━━ DATA UNDER STUDY

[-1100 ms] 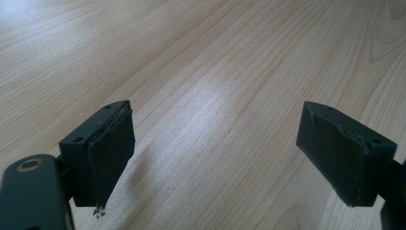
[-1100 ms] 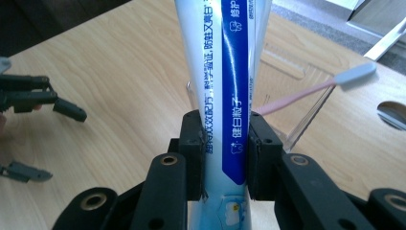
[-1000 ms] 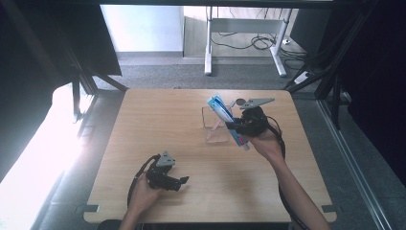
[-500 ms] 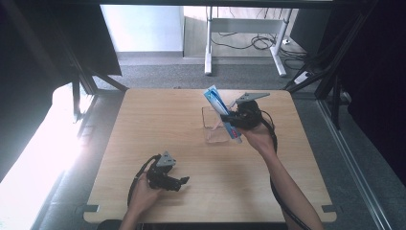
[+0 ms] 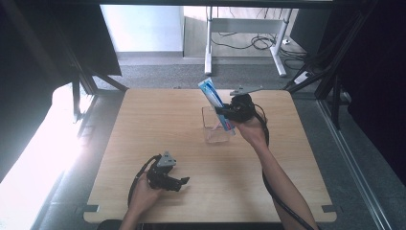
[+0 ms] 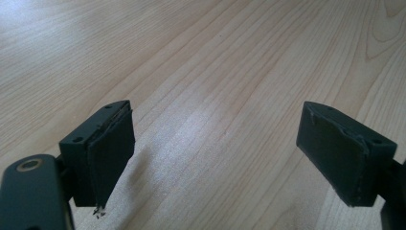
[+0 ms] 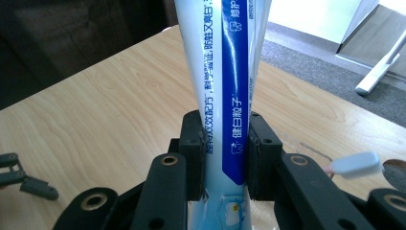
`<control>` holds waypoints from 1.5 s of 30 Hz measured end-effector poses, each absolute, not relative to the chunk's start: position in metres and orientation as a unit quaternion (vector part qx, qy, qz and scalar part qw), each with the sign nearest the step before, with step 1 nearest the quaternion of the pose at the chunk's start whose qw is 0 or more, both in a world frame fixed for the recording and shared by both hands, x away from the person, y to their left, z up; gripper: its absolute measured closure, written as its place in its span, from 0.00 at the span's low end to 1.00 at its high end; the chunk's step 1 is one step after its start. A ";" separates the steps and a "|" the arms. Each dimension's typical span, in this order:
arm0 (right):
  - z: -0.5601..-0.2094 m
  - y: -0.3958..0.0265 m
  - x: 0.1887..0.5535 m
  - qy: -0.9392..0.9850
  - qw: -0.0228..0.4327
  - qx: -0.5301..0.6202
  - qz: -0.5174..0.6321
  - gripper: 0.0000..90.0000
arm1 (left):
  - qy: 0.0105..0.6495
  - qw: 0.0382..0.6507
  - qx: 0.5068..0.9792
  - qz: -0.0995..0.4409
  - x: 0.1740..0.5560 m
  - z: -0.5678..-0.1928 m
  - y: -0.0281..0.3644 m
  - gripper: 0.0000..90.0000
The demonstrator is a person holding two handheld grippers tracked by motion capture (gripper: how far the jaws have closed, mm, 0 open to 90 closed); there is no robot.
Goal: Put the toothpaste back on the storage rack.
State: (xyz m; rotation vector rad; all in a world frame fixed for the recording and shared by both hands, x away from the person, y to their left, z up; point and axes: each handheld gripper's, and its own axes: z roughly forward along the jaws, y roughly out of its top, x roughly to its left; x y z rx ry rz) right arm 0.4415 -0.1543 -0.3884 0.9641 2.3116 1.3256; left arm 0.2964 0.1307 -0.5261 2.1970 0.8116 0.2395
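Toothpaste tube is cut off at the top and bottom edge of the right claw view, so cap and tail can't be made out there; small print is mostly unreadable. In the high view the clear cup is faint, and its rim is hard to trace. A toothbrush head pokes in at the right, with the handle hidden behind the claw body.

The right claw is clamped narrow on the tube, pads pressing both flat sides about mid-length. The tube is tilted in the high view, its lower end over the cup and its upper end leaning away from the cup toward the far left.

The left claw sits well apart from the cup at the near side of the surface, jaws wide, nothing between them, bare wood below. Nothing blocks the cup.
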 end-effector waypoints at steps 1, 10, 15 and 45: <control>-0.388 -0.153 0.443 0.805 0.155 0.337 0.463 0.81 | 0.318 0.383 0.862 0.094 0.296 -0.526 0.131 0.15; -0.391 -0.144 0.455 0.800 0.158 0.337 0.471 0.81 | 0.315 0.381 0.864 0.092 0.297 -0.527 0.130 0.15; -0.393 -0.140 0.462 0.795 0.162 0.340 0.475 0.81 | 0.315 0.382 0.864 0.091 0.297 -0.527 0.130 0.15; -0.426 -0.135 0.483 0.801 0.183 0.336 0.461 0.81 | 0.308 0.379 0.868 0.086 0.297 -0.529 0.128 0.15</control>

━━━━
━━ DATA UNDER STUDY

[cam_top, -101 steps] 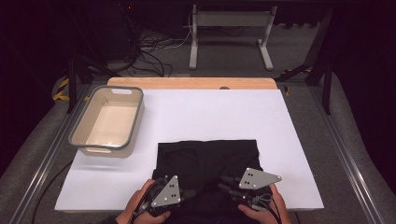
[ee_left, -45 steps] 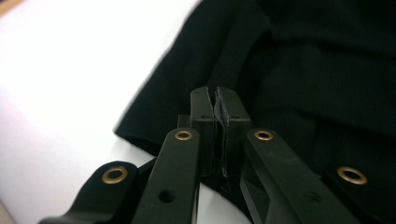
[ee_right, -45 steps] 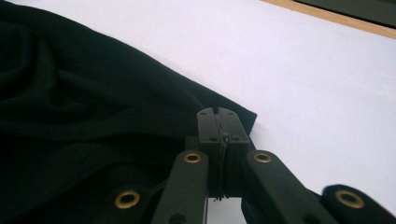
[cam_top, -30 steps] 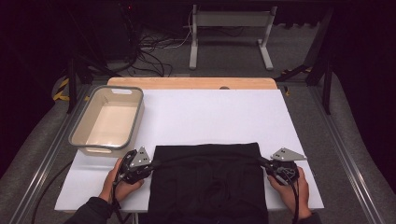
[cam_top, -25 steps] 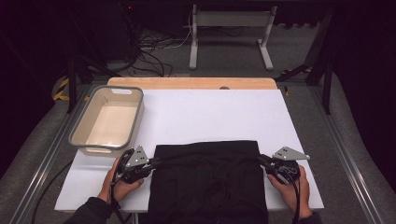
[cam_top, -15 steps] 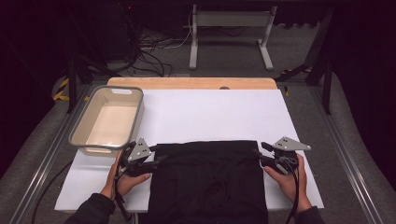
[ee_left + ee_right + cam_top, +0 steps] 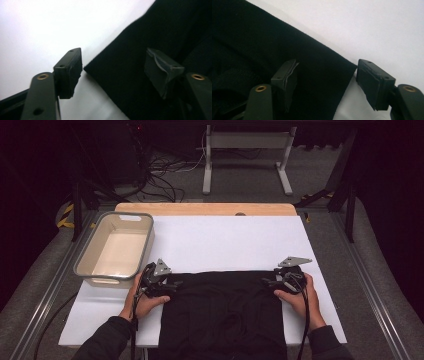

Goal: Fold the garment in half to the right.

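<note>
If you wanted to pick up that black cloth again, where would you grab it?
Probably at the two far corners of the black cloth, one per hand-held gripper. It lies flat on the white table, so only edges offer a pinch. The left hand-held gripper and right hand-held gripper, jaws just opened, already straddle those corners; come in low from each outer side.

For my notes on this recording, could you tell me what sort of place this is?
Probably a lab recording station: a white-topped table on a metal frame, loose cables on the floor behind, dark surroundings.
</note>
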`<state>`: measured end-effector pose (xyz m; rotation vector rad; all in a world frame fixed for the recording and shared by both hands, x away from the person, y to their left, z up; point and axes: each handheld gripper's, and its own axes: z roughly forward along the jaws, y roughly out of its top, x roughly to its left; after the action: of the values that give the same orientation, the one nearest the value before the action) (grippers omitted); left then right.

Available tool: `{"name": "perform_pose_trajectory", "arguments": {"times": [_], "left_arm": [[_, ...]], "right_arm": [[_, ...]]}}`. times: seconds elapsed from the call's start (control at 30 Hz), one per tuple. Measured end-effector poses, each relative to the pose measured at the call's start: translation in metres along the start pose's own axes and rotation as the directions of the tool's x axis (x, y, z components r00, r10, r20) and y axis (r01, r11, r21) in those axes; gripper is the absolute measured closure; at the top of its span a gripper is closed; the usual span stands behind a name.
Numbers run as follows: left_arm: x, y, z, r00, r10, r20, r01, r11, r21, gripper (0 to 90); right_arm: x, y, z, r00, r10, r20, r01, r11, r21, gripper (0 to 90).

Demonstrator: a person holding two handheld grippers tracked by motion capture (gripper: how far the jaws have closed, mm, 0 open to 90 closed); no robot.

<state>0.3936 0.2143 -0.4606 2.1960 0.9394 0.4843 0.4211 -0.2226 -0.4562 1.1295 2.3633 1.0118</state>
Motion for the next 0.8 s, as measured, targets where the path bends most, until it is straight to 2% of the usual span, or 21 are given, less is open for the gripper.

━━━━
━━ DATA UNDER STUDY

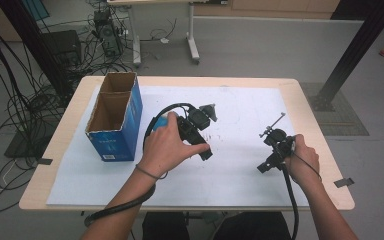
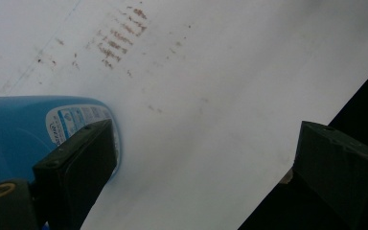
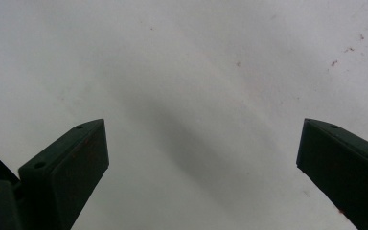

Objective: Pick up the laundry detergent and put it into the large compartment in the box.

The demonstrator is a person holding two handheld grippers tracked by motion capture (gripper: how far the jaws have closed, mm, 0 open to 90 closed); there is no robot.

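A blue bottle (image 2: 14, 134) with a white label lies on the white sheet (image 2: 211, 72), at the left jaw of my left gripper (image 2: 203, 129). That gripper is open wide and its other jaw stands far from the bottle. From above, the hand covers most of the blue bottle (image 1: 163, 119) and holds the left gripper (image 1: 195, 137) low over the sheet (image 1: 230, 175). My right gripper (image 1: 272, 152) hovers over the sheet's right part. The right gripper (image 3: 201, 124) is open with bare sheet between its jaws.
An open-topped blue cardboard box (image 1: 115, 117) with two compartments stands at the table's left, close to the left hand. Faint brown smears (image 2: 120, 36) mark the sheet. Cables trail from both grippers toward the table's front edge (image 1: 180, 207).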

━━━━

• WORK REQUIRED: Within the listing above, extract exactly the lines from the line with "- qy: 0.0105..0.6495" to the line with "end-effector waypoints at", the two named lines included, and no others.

• RESPONSE AREA:
  - qy: 0.0105..0.6495
  - qw: 0.0382..0.6507
  - qx: 0.5068..0.9792
  - qz: -0.0995..0.4409
  - x: 0.1740..0.5560 m
  - z: -0.5678..-0.1928 m
  - y: -0.0281..0.3644 m
  - gripper: 0.0000..90.0000
The demonstrator is a person holding two handheld grippers tracked by motion capture (gripper: how far the jaws have closed, mm, 0 open to 90 closed); there is no robot.
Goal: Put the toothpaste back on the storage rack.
State: (xyz m; rotation vector rad; all in a world frame fixed for the recording and shared by both hands, x away from the person, y to their left, z up; point and axes: each handheld gripper's, and its own axes: z roughly forward along the jaws, y roughly out of its top, x roughly to its left; x y z rx ry rz) right arm 0.4415 -0.1543 -0.3884 0.9641 2.3116 1.3256; left arm 0.2964 0.1307 -0.5261 2.1970 0.8116 0.2395
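Toothpaste tube is cut off at the top and bottom edge of the right claw view, so cap and tail can't be made out there; small print is mostly unreadable. In the high view the clear cup is faint, and its rim is hard to trace. A toothbrush head pokes in at the right, with the handle hidden behind the claw body.

The right claw is clamped narrow on the tube, pads pressing both flat sides about mid-length. The tube is tilted in the high view, its lower end over the cup and its upper end leaning away from the cup toward the far left.

The left claw sits well apart from the cup at the near side of the surface, jaws wide, nothing between them, bare wood below. Nothing blocks the cup.
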 end-effector waypoints at steps 1, 10, 15 and 45: <control>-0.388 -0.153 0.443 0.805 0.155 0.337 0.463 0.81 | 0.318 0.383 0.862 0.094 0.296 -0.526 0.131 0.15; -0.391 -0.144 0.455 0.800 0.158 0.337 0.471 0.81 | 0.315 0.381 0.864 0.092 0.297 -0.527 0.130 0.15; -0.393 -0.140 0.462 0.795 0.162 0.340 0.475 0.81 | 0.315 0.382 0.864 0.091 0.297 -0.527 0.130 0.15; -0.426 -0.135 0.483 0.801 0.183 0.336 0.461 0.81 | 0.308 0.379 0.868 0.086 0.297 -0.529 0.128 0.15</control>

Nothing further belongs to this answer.